Updated: 2016-06-08 07:54
By Yu Yongding (China Daily)

Invest in infrastructure for sustainable growth

A labourer cuts steel bars at a railway bridge construction site in Lianyungang, Jiangsu province, September 12, 2015.[Photo/Agencies]

China faces two separate challenges: the long-term issue of a declining potential growth rate and the immediate problem of below-potential actual growth.

Indeed, the government's supply-side reform strategy will go a long way toward doing just that, ultimately stabilizing and even raising China's growth potential. But, contrary to popular belief, they will not boost China's actual growth rate today.

Why are so many economists convinced that a long-term reform strategy is all China needs? One reason is the widely held notion that today's overcapacity reflects supply-side problems, not insufficient demand. According to this view, China should implement policies like tax cuts to encourage companies to produce products for which there is genuine demand. That way, the government would not inadvertently sustain "zombie enterprises" which cannot survive without bank loans and support from local governments.

But only some of China's overcapacity can be attributed to bad investment decisions. A large share has emerged because of a lack of effective demand. And that is, at least partly, a result of the government's effort to moderate real estate investment, which has caused the sector's annual growth to tank, plunging from 38 percent in 2010 to 1 percent at the end of 2015.
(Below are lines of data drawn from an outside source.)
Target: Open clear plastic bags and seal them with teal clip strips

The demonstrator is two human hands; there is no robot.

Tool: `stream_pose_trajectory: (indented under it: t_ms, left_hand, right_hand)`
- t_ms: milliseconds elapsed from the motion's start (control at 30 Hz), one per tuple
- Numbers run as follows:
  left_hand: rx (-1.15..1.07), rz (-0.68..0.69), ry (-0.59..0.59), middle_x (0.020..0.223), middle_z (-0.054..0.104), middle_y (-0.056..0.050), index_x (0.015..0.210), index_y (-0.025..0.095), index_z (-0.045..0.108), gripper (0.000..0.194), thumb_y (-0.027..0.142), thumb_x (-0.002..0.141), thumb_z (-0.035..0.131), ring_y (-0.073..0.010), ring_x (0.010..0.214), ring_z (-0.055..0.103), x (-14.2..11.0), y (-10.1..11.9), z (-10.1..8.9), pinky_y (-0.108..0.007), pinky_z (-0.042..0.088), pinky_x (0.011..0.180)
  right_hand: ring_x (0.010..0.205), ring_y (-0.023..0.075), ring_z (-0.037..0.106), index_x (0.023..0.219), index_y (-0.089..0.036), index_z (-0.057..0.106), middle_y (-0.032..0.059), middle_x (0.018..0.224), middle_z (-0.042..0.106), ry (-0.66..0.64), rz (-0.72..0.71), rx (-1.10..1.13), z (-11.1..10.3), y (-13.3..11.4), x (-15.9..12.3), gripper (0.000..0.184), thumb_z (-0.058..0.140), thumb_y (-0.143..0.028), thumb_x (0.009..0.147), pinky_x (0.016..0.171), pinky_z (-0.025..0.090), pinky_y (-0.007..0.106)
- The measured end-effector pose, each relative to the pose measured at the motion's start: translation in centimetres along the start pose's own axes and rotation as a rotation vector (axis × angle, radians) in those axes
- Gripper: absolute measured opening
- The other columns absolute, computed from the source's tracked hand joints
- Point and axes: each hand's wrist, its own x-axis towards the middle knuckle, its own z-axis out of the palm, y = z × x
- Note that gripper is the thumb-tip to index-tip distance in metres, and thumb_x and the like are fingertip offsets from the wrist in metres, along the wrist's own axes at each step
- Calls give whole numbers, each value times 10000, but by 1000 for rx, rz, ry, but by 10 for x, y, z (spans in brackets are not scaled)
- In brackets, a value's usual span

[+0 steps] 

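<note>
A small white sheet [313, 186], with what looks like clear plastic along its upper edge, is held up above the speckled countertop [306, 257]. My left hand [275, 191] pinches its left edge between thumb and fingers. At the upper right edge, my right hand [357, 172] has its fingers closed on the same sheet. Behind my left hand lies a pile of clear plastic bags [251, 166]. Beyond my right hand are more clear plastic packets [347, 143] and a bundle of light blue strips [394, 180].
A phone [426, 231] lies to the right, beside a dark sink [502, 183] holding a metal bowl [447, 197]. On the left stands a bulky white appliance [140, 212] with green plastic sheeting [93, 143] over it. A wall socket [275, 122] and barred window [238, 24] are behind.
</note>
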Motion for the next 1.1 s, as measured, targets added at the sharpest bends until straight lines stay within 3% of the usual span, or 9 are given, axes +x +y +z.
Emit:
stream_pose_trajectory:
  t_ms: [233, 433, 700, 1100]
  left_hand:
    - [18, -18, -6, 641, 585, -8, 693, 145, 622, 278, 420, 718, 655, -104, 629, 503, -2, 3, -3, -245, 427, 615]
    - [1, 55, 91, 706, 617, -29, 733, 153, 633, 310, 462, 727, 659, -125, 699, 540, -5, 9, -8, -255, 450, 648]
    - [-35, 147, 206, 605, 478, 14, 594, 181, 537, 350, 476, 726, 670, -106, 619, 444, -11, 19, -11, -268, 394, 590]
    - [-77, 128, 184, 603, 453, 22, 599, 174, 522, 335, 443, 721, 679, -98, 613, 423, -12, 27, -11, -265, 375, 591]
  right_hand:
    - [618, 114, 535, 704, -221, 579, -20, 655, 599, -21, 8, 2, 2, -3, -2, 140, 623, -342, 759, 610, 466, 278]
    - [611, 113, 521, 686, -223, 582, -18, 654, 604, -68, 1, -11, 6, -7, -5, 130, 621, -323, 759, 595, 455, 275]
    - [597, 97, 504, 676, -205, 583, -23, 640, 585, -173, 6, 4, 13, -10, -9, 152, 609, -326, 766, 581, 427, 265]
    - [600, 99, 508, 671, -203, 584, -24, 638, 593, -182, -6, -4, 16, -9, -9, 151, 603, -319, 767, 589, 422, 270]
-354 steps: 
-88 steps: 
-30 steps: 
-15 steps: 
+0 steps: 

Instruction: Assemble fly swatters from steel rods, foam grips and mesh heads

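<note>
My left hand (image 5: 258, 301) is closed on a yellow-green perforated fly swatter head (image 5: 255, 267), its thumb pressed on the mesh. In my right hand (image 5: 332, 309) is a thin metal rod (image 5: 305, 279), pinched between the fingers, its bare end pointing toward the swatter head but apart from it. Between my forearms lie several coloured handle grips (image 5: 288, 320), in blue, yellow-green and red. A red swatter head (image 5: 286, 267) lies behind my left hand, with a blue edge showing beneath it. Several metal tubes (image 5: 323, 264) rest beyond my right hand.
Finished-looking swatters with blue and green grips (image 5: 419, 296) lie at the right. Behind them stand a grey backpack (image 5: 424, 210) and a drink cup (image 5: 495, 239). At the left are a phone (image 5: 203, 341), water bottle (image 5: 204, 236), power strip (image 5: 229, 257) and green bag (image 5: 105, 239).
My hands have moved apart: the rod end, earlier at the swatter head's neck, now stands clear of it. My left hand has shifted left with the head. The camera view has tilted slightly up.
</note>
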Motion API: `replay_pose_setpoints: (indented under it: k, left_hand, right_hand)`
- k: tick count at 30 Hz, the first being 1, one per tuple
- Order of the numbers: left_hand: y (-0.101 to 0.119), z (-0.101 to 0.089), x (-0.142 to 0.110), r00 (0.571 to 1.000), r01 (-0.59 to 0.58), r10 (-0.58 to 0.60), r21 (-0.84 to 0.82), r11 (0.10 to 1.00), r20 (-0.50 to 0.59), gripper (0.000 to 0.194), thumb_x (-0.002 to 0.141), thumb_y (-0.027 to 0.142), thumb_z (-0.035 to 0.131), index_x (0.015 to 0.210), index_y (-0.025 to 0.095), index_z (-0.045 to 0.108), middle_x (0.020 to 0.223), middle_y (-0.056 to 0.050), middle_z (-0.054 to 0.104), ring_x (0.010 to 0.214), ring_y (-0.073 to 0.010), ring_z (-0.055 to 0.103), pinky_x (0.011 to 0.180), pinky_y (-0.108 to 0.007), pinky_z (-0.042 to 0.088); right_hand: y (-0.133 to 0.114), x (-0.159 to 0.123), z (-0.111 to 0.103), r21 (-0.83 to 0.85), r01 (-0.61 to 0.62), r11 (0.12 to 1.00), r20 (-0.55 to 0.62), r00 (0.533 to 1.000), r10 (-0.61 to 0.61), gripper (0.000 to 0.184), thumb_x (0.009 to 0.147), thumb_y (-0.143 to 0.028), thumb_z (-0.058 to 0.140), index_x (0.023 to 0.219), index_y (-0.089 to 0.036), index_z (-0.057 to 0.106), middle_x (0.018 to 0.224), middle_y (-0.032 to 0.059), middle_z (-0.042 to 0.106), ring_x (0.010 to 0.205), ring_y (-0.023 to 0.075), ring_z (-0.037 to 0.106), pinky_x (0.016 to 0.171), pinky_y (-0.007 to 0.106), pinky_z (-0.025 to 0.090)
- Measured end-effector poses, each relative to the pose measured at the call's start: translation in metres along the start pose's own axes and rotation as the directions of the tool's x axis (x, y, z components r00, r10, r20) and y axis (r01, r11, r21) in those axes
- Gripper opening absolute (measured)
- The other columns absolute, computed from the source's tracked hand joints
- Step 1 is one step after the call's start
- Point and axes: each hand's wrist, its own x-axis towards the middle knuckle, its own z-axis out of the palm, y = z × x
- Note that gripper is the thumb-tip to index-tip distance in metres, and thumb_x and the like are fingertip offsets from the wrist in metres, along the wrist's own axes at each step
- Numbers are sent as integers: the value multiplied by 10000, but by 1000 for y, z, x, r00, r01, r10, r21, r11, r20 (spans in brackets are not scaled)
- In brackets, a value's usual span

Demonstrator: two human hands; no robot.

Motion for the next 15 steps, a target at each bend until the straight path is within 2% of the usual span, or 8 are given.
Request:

With real estate investment still accounting for more than 14 percent of GDP last year, plummeting growth in the sector has put considerable downward pressure on the economy as a whole, helping to push China into a debt-deflation spiral. As overcapacity drives down the producer price index-which has now been falling for 51 consecutive months-real debt rises. This is undermining corporate profitability, spurring companies to deleverage and reduce investment, and fueling further declines in PPI.